Categories: 1 Corinthians, Word of SalvationPublished On: August 26, 2023

Word of Salvation – Vol. 30 No. 01 – January 1985

 

Love Is Patient

 

Sermon by Rev. P. Richard Flinn v.d.m. on 1Cor.13:4a

Scripture Readings: Psalm 3; 1Cor.13

Suggested Hymns: 199:1,4,5; 298; 204; 394

 

Congregation of our Lord Jesus Christ,

I am sure you have seen a tree with its roots cut.  First there does not seem to be any change.  Then as the life fluids can no longer rise up the trunk, the leaves begin to wither and die.  Suddenly you realise that the tree before you is wizened, a shrivelled caricature of the glory it once was.

So with Christian love.  Our generation has cut love away from its biblical roots.  Love has been divorced from God’s Word until even in the church it has all too often become a shrivelled caricature of the glory it should be.

In the Bible we need to turn to 1Cor.13.  Paul begins that chapter by insisting on the absolute necessity of love; then he goes on define it.  Love is the oil which keeps the machinery moving; without it that great engine, the Church of God, settles to a grinding, rusted seizure.  Great gifts of eloquence and preaching without love are nothing more than an empty noise.  Penetrating insight in God’s Word without love is pointless.  The exercise of spiritual gifts without love is vanity.  Extreme works of charity and sacrifice without love are worthless.

Since this love is so essential, so valuable, what is it?  Ah, says Paul, love is patient.  What is this patience?  If you search lexicons and translations you will find it variously translated as “gentle forbearance,” “steadfastness”, “endurance”, “waiting”, “long suffering.”  All of these come close to the mark but they do not quite capture the meaning of the Greek.

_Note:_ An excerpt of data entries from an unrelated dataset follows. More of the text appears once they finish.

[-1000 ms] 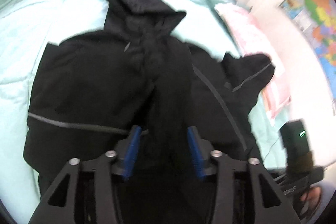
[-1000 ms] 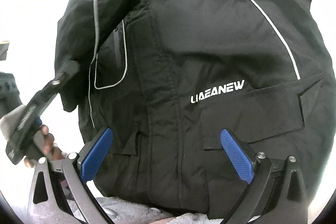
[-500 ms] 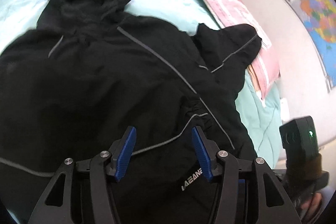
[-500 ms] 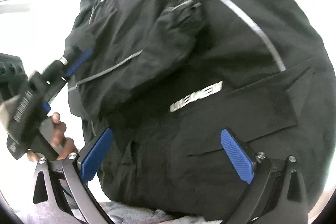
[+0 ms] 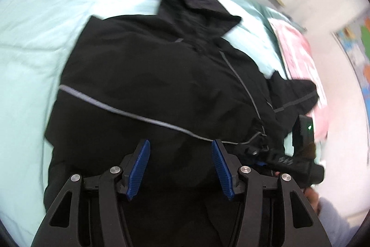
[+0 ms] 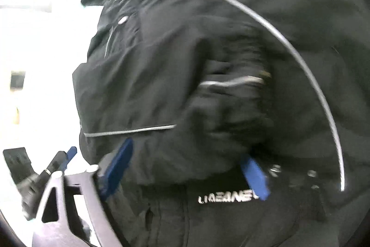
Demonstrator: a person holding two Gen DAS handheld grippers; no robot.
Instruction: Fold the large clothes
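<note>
A black jacket (image 5: 150, 89) lies spread on a pale green bedspread (image 5: 41, 43), hood beyond the fingers, a pink pillow (image 5: 298, 54) off to their right below a wall map (image 5: 356, 43). The left gripper (image 5: 180, 166) tilts down over the hem, its blue pads apart and pressing nothing. The right gripper (image 6: 185, 168) also angles down; its jaws have just been closing, with a bunched sleeve (image 6: 222, 108) between and just beyond them, yet blur hides whether the pads press it.
</note>
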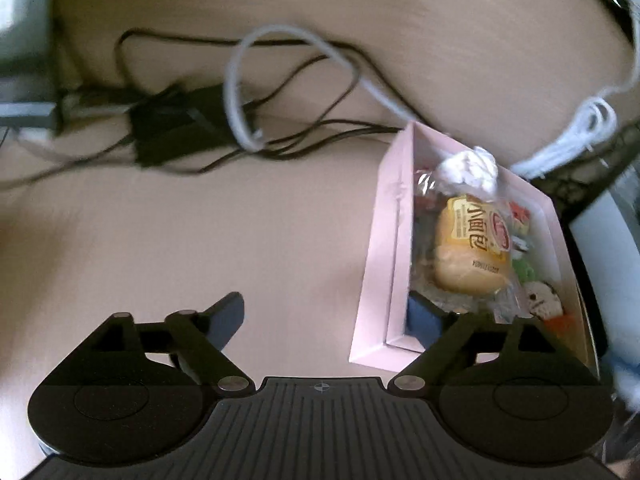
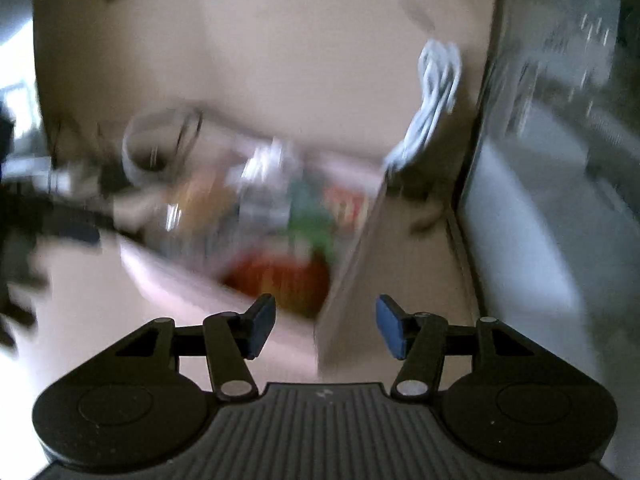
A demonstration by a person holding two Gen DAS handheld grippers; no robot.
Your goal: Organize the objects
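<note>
Pink box (image 1: 394, 240) sits at the table's (image 1: 200, 240) right edge, already packed: wrapped bun (image 1: 472, 252) on top, small toys beside it. Left gripper (image 1: 328, 320) is spread wide and empty, its right finger over the box's near corner, probably to straddle the wall and steady it. Right gripper (image 2: 326, 326) is half open, nothing between the pads. Left view alone shows the cable tangle (image 1: 240, 112) behind; right view is motion-blurred, contents unreadable.
</note>
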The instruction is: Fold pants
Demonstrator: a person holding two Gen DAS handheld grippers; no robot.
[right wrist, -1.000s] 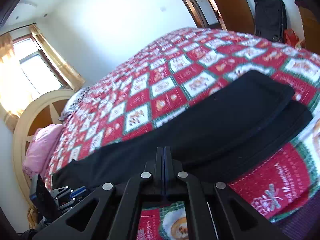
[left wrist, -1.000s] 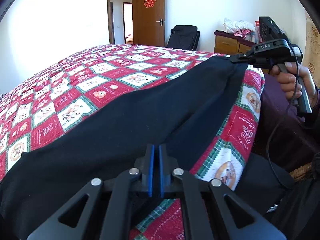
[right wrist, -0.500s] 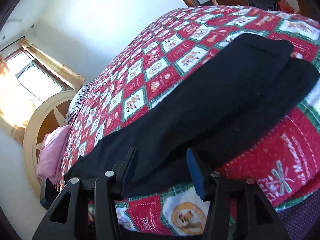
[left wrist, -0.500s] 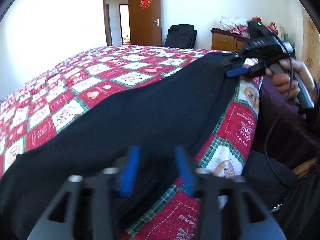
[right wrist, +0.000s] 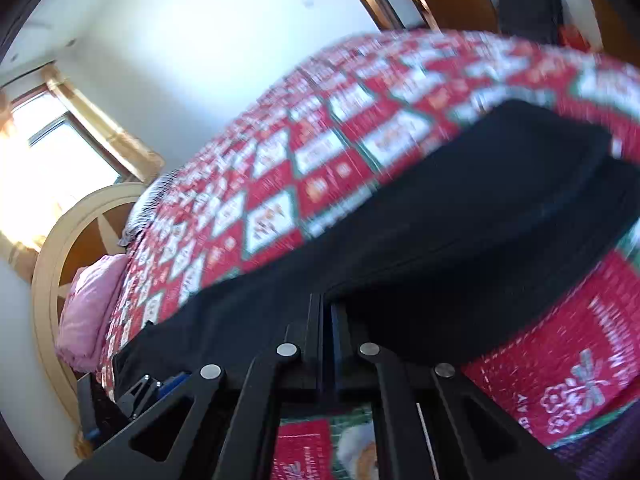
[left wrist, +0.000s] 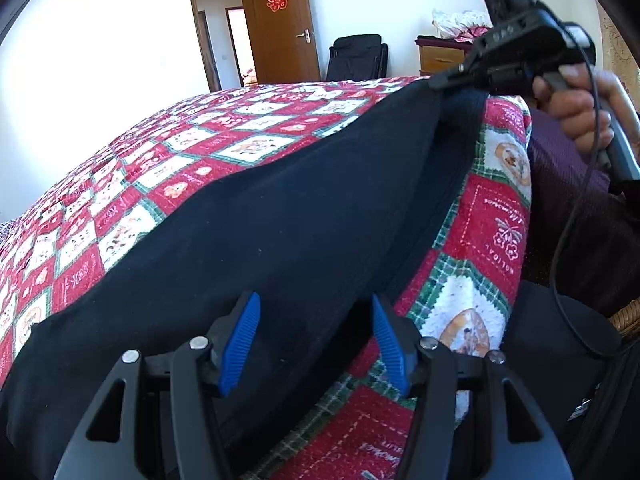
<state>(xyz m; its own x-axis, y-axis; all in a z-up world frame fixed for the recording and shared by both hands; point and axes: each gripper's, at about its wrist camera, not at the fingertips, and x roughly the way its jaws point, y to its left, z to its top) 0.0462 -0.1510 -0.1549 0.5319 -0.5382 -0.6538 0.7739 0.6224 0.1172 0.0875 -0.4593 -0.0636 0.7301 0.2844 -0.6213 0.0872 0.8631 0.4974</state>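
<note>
Two hand-held grippers are at work on one pair of black pants [left wrist: 288, 216] that lies stretched along the near edge of a bed covered by a red, white and green patchwork quilt [left wrist: 208, 152]. Left hand-held gripper [left wrist: 316, 340] hovers over the nearer end of the pants with its two blue-padded fingers [left wrist: 240, 340] spread apart; black cloth lies below and between them, but neither pad presses on it. Right hand-held gripper [right wrist: 327, 344] has its jaws drawn together on the edge of the pants at the far end, with a fold of the black cloth caught between them; in the left wrist view the same tool [left wrist: 448, 78] shows at the upper right, its tip at the corner of the pants, carried by one hand [left wrist: 576, 108] with one black cable [left wrist: 568, 232] hanging from it. The right wrist view is blurred. It shows the pants in two layers, one leg lying on the other, with one pink pillow [right wrist: 88, 312] and one curved wooden headboard [right wrist: 48, 264] at the bed's far end beside one bright window [right wrist: 52, 160]. Behind the bed stand one open brown door [left wrist: 284, 24], one black chair [left wrist: 356, 56] and one wooden dresser [left wrist: 440, 56].
</note>
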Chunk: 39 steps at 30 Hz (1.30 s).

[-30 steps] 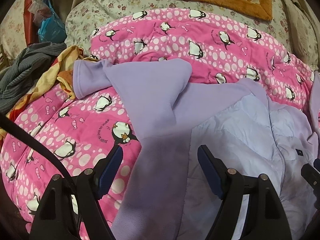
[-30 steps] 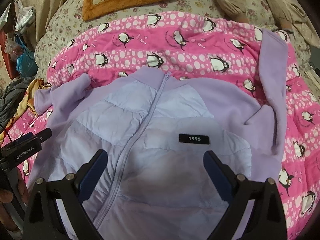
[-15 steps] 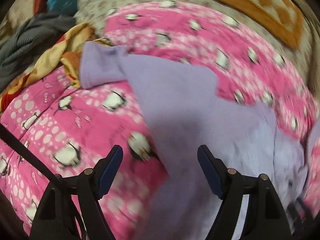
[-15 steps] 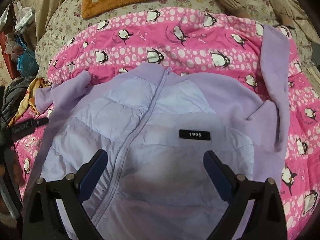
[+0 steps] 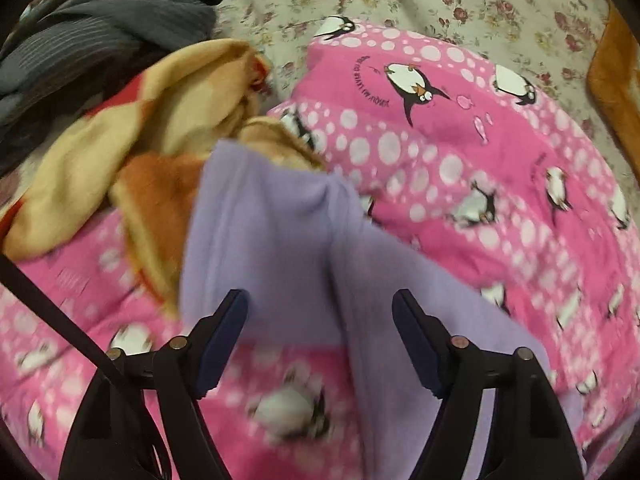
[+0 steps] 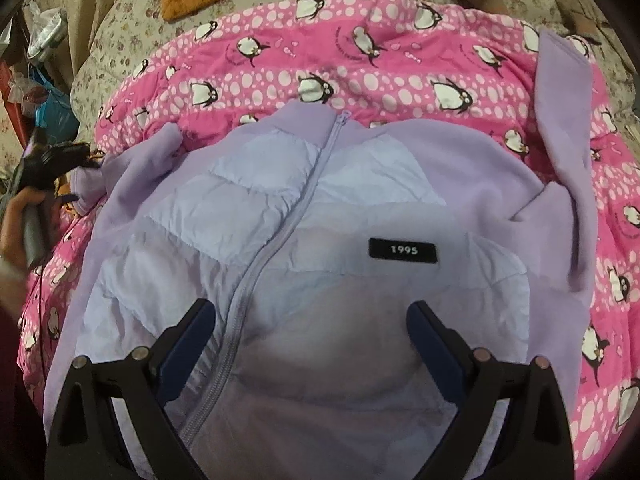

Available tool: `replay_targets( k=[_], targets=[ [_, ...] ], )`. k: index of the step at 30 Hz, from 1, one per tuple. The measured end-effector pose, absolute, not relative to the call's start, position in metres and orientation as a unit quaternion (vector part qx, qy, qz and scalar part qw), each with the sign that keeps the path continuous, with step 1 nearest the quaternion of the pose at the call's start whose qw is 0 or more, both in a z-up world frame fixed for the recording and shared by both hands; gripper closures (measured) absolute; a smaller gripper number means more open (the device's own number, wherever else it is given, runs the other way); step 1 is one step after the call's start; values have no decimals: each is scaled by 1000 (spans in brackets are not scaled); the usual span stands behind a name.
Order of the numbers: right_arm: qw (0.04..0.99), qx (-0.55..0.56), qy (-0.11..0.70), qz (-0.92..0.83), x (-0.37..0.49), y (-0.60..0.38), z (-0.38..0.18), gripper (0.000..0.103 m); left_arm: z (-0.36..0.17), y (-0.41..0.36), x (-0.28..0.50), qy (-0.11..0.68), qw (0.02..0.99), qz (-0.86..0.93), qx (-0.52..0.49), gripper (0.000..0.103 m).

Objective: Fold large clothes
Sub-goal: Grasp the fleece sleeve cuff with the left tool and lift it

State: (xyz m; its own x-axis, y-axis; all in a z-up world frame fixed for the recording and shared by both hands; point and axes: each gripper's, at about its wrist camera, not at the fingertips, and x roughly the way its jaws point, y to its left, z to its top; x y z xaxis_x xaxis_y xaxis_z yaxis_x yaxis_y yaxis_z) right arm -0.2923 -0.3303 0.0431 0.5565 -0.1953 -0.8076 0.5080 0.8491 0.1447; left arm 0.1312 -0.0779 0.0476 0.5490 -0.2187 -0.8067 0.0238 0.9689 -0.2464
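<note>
Lilac zip-front fleece jacket (image 6: 304,216): flat, face-up on pink penguin-print quilt (image 6: 360,68). Both sleeves spread; no fold made. Left gripper (image 5: 320,320) released over sleeve cuff; right gripper (image 6: 310,332) released above hem.

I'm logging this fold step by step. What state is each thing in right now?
Jacket: spread flat, front up.
Zipper: closed to the collar.
Left sleeve: stretched out, unfolded.
Right sleeve: lying outward, unfolded.
Left gripper: open, over the sleeve.
Right gripper: open, above the jacket.
</note>
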Motion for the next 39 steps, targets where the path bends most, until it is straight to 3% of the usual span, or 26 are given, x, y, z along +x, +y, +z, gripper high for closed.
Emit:
replay_targets(
  k=[4,6,10,13,20,22,28,30,31,32,36,39],
  targets=[
    [859,193,431,-200,-290,-334,38,5,33,-98,153,475,870,-110,-82,78],
    [857,193,433,-200,-289,-336,35,5,25,-98,161,479,867,-111,-80,103],
    [856,198,433,-205,-291,-340,34,5,30,-72,167,490,847,-148,-144,103],
    [857,204,424,-209,-295,-343,38,5,71,-52,150,458,845,-203,-186,103],
    [869,197,406,-202,-300,-333,53,5,164,-7,58,375,868,-279,-166,103],
    [875,187,401,-198,-301,-327,59,5,152,26,41,394,863,-261,-177,103],
    [878,182,400,-190,-299,-317,63,5,46,80,5,537,804,-194,-165,103],
    [879,177,401,-190,-299,-313,64,5,31,95,-4,548,788,-206,-193,103],
    [879,173,401,-189,-300,-311,64,5,31,106,-8,544,786,-207,-211,101],
    [880,169,401,-189,-299,-309,65,5,35,115,-11,537,788,-203,-222,88],
    [879,162,406,-189,-297,-304,63,5,56,145,-12,482,824,-172,-243,58],
    [876,162,415,-187,-294,-303,58,5,56,143,4,482,819,-171,-261,57]
  ],
)
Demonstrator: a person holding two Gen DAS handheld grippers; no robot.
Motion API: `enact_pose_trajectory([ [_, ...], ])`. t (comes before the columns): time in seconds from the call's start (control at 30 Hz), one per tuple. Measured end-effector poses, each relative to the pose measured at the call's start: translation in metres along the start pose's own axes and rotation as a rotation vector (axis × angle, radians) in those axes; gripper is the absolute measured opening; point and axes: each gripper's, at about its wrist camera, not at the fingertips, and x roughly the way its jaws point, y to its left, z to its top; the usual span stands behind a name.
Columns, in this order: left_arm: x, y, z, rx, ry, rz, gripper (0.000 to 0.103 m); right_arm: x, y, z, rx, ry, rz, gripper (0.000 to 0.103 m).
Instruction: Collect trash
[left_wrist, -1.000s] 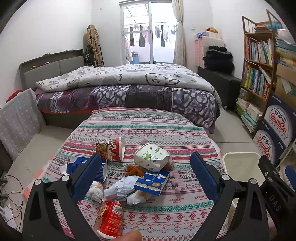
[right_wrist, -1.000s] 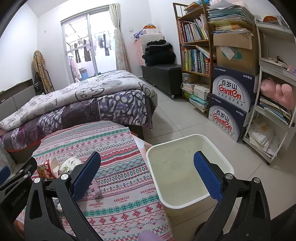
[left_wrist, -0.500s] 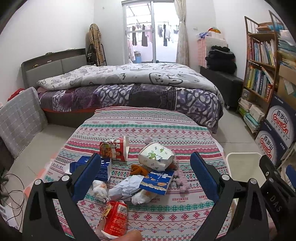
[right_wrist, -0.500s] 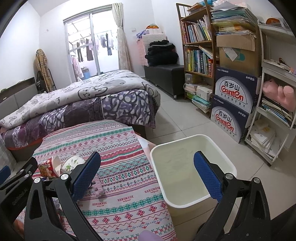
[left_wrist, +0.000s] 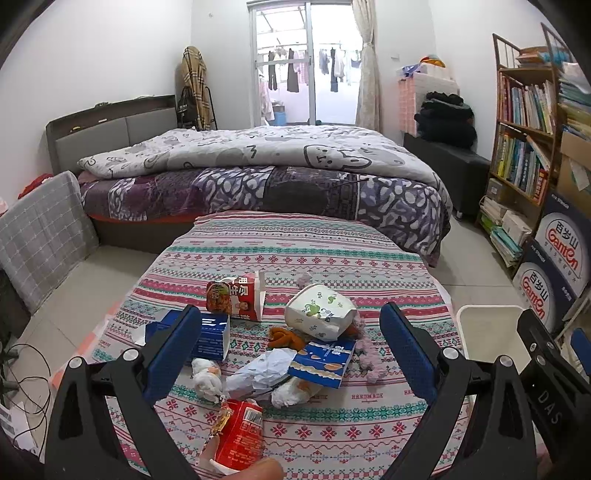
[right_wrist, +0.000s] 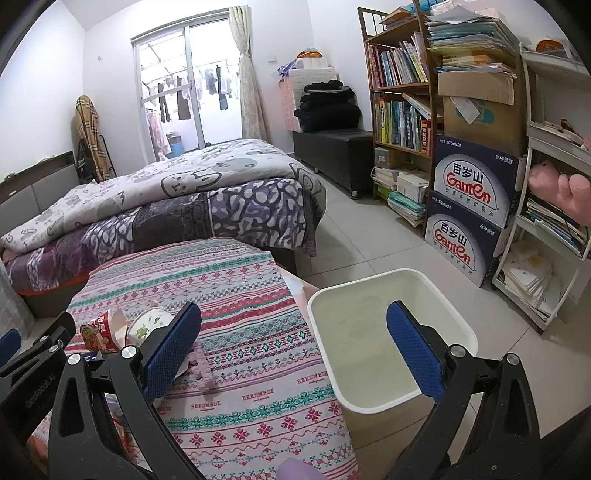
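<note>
A heap of trash lies on the patterned tablecloth (left_wrist: 295, 251): a red noodle box (left_wrist: 236, 295), a white paper cup (left_wrist: 319, 312), a dark blue carton (left_wrist: 210, 334), a blue patterned box (left_wrist: 321, 362), crumpled white paper (left_wrist: 264, 373) and a red wrapper (left_wrist: 238, 434). My left gripper (left_wrist: 288, 349) is open, held above and in front of the heap. My right gripper (right_wrist: 293, 343) is open and empty, between the table edge and the white trash bin (right_wrist: 388, 339). The cup (right_wrist: 149, 325) and noodle box (right_wrist: 98, 332) show at left in the right wrist view.
A bed (left_wrist: 266, 170) stands beyond the table. A bookshelf (right_wrist: 402, 107) and stacked water cartons (right_wrist: 469, 206) line the right wall. The bin also shows in the left wrist view (left_wrist: 487, 332). Cables (left_wrist: 22, 369) lie on the floor at left.
Both grippers have drifted slightly, so the views shifted a little; the trash appears a bit closer and more central. Both stay open and empty.
</note>
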Motion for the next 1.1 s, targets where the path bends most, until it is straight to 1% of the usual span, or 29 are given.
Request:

You will find the word, employed here by Paul, not much used outside the Bible.  It is one of those words which the Christian Church took up and filled with a distinctive meaning.  The most precise references come not from the Greek language but from the Old Testament.  It is in the Old Testament we find a wonderful, awe-inspiring description of God: “The LORD, the LORD God, compassionate and gracious, slow to anger, and abounding in loving kindness and truth.” (Ex.34:6).  It is this expression “slow to anger” that the Greek Old Testament translates as “patience” USING THE SAME WORD FOUND IN 1Cor.13:4.  Literally the Greek word means: “wrath afar off”; anger and wrath taking a long time to come to the surface and pour out upon the guilty.

Now, before we press home the absolute necessity for us having this longsuffering quality, this slowness to anger, two more observations are necessary.  In the first place notice that this love which is longsuffering does not actually banish wrath.  I believe this needs to be said because today the concept of love, divorced from the Bible, has degenerated all too often into a sentimental dog-like affection.  It has banished all thought of punishment for sin.  But the Lord says that He is a loving God and slow to anger, but that He will by no means leave the guilty unpunished (Ex.34:7).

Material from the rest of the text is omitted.